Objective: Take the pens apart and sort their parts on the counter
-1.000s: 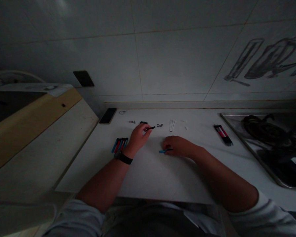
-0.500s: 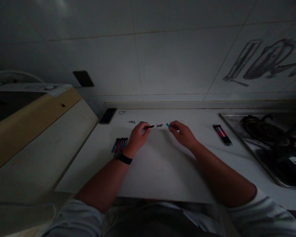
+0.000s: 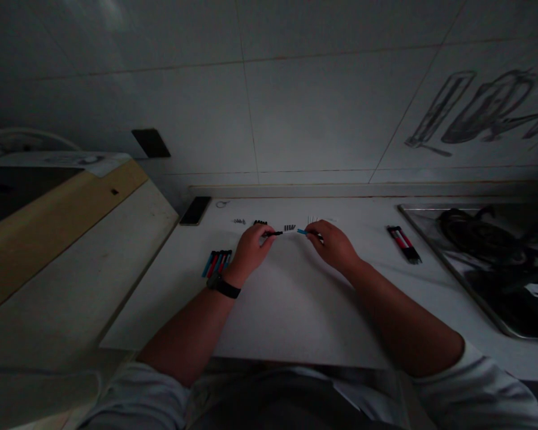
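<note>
My left hand (image 3: pixel 253 243) pinches a small black pen part (image 3: pixel 276 233), with a thin pale piece jutting from its right end. Facing it, my right hand (image 3: pixel 334 243) grips a blue pen barrel (image 3: pixel 302 231) between thumb and fingers. A narrow gap seems to separate the two parts. Just behind them lies a row of small dark pieces (image 3: pixel 289 227). Beyond my left fingers are more black pieces (image 3: pixel 260 222) and several tiny spring-like parts (image 3: pixel 239 221). Thin white sticks (image 3: pixel 312 218) lie behind my right hand. Blue and red barrels (image 3: pixel 216 263) sit beside my left wrist.
A bundle of red and black pens (image 3: pixel 403 243) lies to the right, near a metal-rimmed stove (image 3: pixel 452 278). At the back left of the white table (image 3: pixel 296 310) is a phone (image 3: pixel 196 211). A tiled wall (image 3: pixel 314 119) closes off the back.
My right hand has turned the blue barrel to nearly level and brought it left, closer to the black part. The left hand's black part has tipped slightly and shifted right.
</note>
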A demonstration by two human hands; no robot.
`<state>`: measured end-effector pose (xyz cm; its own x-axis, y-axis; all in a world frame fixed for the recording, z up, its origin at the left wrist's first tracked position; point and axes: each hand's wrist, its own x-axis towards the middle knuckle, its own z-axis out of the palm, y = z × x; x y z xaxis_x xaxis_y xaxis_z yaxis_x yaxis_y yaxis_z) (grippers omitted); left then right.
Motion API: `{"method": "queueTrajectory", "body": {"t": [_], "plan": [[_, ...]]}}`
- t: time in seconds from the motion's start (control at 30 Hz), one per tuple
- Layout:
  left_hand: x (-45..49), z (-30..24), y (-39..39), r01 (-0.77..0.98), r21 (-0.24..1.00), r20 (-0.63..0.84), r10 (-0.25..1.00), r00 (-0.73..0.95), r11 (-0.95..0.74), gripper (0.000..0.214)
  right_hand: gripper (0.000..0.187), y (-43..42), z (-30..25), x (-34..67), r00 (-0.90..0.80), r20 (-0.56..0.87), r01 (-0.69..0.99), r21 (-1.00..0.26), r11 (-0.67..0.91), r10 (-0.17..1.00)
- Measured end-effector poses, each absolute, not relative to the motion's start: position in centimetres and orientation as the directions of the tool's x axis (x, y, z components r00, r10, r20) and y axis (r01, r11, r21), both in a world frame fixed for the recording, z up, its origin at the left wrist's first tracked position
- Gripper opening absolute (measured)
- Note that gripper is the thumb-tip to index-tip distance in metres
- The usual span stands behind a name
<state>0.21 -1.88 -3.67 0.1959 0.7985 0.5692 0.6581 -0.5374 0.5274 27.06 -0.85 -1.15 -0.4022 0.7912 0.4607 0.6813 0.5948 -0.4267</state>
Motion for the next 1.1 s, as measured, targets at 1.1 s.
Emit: {"method": "queueTrajectory", "body": {"t": [1.1], "plan": [[0.9, -3.0, -2.5, 0.641, 0.541, 0.388, 0.838, 0.385, -0.545, 0.014, 0.017, -1.8, -1.6, 25.9, -0.596, 0.454, 0.63, -0.248, 0.736, 0.662]]}}
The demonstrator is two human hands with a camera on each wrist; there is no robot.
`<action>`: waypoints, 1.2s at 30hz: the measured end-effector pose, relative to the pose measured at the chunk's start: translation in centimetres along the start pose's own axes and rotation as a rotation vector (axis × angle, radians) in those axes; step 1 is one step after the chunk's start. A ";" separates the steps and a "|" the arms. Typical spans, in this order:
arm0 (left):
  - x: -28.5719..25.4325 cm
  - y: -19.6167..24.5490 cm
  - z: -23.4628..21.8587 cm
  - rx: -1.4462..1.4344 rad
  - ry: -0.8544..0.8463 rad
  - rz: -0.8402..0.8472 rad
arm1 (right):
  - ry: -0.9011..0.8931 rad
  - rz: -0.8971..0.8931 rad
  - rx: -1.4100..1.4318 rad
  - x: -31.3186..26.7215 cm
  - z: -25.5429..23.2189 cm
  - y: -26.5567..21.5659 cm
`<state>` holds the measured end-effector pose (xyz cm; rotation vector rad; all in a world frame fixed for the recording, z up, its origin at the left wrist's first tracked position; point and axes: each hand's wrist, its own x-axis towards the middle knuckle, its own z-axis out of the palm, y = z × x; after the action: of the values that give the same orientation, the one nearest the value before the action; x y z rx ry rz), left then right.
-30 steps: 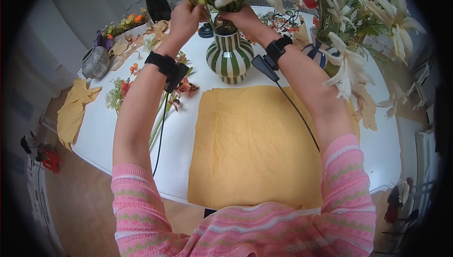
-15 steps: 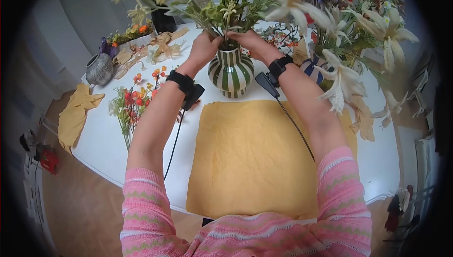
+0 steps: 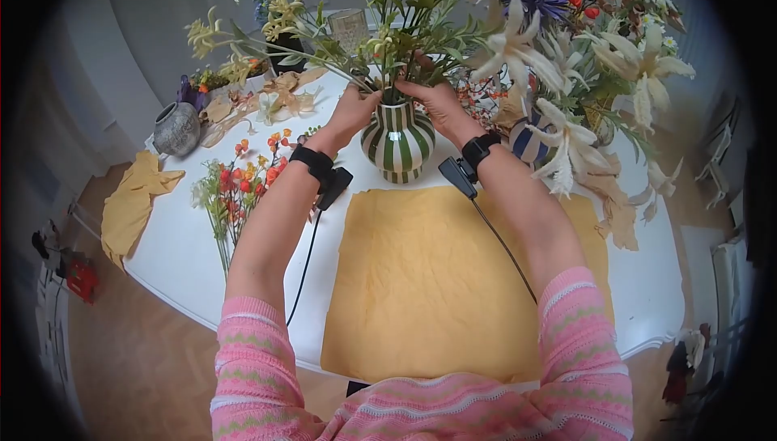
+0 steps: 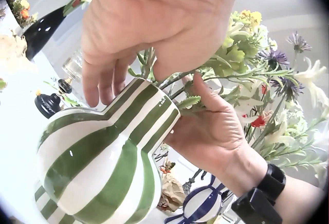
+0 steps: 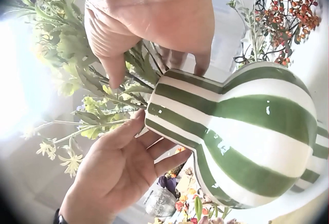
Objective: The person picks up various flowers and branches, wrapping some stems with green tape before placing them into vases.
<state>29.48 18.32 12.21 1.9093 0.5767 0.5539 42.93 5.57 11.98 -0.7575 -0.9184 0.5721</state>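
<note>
1. Striped vase (image 3: 399,148), green and white, is set upright on the white table (image 3: 647,295), just past the yellow cloth (image 3: 445,279), which is spread nearest the person's pink sleeves (image 3: 256,360).
2. Left of the cloth, red and orange sprigs (image 3: 243,180) are laid on the table.
3. The vase's neck is flanked by both hands. The left hand (image 3: 354,109) is placed with its thumb near the rim and its fingers loosely bent; the right hand (image 3: 443,108), with its thumb among the leafy stems (image 3: 396,69) held in the vase. Whether anything is firmly gripped by either cannot be told.
4. To the right, a blue-and-white vase (image 4: 203,205) is partly hidden by large white blooms (image 3: 571,150).
5. Farther left, a grey pot (image 3: 176,129) is seen.
6. Beyond the striped vase, a clear tumbler (image 3: 348,30) is partly covered by foliage.
</note>
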 end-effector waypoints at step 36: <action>-5.5 1.0 1.2 -0.100 0.013 0.084 | 0.012 0.322 -0.277 -1.5 0.6 -1.6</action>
<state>26.02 13.78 11.99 1.8427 0.4706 0.6376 41.86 3.69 12.74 -1.1710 -0.8804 0.7292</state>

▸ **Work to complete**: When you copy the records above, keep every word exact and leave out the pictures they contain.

▸ **Completed task**:
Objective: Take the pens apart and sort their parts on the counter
-1.000s: 
-0.500s: 
+0.000s: 
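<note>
My left hand (image 3: pixel 253 243) pinches a small black pen part (image 3: pixel 276 233), with a thin pale piece jutting from its right end. Facing it, my right hand (image 3: pixel 334 243) grips a blue pen barrel (image 3: pixel 302 231) between thumb and fingers. A narrow gap seems to separate the two parts. Just behind them lies a row of small dark pieces (image 3: pixel 289 227). Beyond my left fingers are more black pieces (image 3: pixel 260 222) and several tiny spring-like parts (image 3: pixel 239 221). Thin white sticks (image 3: pixel 312 218) lie behind my right hand. Blue and red barrels (image 3: pixel 216 263) sit beside my left wrist.
A bundle of red and black pens (image 3: pixel 403 243) lies to the right, near a metal-rimmed stove (image 3: pixel 452 278). At the back left of the white table (image 3: pixel 296 310) is a phone (image 3: pixel 196 211). A tiled wall (image 3: pixel 314 119) closes off the back.
My right hand has turned the blue barrel to nearly level and brought it left, closer to the black part. The left hand's black part has tipped slightly and shifted right.
</note>
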A demonstration by two human hands; no robot.
`<state>`: measured end-effector pose (xyz cm; its own x-axis, y-axis; all in a world frame fixed for the recording, z up, its origin at the left wrist's first tracked position; point and axes: each hand's wrist, its own x-axis towards the middle knuckle, its own z-axis out of the palm, y = z × x; x y z xaxis_x xaxis_y xaxis_z yaxis_x yaxis_y yaxis_z) (grippers omitted); left then right.
Motion API: `{"method": "queueTrajectory", "body": {"t": [_], "plan": [[_, ...]]}}`
- t: time in seconds from the motion's start (control at 30 Hz), one per tuple
- Layout:
  left_hand: x (-45..49), z (-30..24), y (-39..39), r01 (-0.77..0.98), r21 (-0.24..1.00), r20 (-0.63..0.84), r10 (-0.25..1.00), r00 (-0.73..0.95), r11 (-0.95..0.74), gripper (0.000..0.214)
  right_hand: gripper (0.000..0.187), y (-43..42), z (-30..25), x (-34..67), r00 (-0.90..0.80), r20 (-0.56..0.87), r01 (-0.69..0.99), r21 (-1.00..0.26), r11 (-0.67..0.91), r10 (-0.17..1.00)
- Measured end-effector poses, each absolute, not relative to the motion's start: position in centimetres and orientation as the directions of the tool's x axis (x, y, z components r00, r10, r20) and y axis (r01, r11, r21), both in a world frame fixed for the recording, z up, its origin at the left wrist's first tracked position
- Gripper opening absolute (measured)
- Note that gripper is the thumb-tip to index-tip distance in metres
- The usual span stands behind a name
<state>0.21 -1.88 -3.67 0.1959 0.7985 0.5692 0.6581 -0.5374 0.5274 27.06 -0.85 -1.15 -0.4022 0.7912 0.4607 0.6813 0.5948 -0.4267</state>
Motion for the next 1.1 s, as measured, targets at 1.1 s.
Emit: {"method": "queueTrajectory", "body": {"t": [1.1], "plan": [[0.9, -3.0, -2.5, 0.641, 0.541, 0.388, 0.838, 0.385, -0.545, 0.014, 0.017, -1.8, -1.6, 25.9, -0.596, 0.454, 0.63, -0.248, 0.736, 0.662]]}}
The demonstrator is two human hands with a camera on each wrist; there is no robot.
`<action>`: waypoints, 1.2s at 30hz: the measured end-effector pose, relative to the pose measured at the chunk's start: translation in centimetres along the start pose's own axes and rotation as a rotation vector (axis × angle, radians) in those axes; step 1 is one step after the chunk's start. A ";" separates the steps and a "|" the arms. Typical spans, in this order:
arm0 (left):
  - x: -28.5719..25.4325 cm
  - y: -19.6167..24.5490 cm
  - z: -23.4628..21.8587 cm
  - rx: -1.4462..1.4344 rad
  - ry: -0.8544..0.8463 rad
  - rz: -0.8402..0.8472 rad
arm1 (right):
  - ry: -0.9011..0.8931 rad
  - rz: -0.8971..0.8931 rad
  - rx: -1.4100..1.4318 rad
  - x: -31.3186..26.7215 cm
  - z: -25.5429..23.2189 cm
  - y: -26.5567..21.5659 cm
`<state>` holds the measured end-effector pose (xyz cm; rotation vector rad; all in a world frame fixed for the recording, z up, its origin at the left wrist's first tracked position; point and axes: each hand's wrist, its own x-axis towards the middle knuckle, its own z-axis out of the palm, y = z × x; after the action: of the values that give the same orientation, the one nearest the value before the action; x y z rx ry rz), left then right.
-30 steps: 
-15 steps: 
+0 steps: 
+0 steps: 
+0 steps: 
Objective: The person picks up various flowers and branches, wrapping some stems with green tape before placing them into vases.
<state>29.48 18.32 12.21 1.9093 0.5767 0.5539 42.93 5.57 11.98 -0.7575 -0.9184 0.5721</state>
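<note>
1. Striped vase (image 3: 399,148), green and white, is set upright on the white table (image 3: 647,295), just past the yellow cloth (image 3: 445,279), which is spread nearest the person's pink sleeves (image 3: 256,360).
2. Left of the cloth, red and orange sprigs (image 3: 243,180) are laid on the table.
3. The vase's neck is flanked by both hands. The left hand (image 3: 354,109) is placed with its thumb near the rim and its fingers loosely bent; the right hand (image 3: 443,108), with its thumb among the leafy stems (image 3: 396,69) held in the vase. Whether anything is firmly gripped by either cannot be told.
4. To the right, a blue-and-white vase (image 4: 203,205) is partly hidden by large white blooms (image 3: 571,150).
5. Farther left, a grey pot (image 3: 176,129) is seen.
6. Beyond the striped vase, a clear tumbler (image 3: 348,30) is partly covered by foliage.
</note>
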 end-effector waypoints at step 36: <action>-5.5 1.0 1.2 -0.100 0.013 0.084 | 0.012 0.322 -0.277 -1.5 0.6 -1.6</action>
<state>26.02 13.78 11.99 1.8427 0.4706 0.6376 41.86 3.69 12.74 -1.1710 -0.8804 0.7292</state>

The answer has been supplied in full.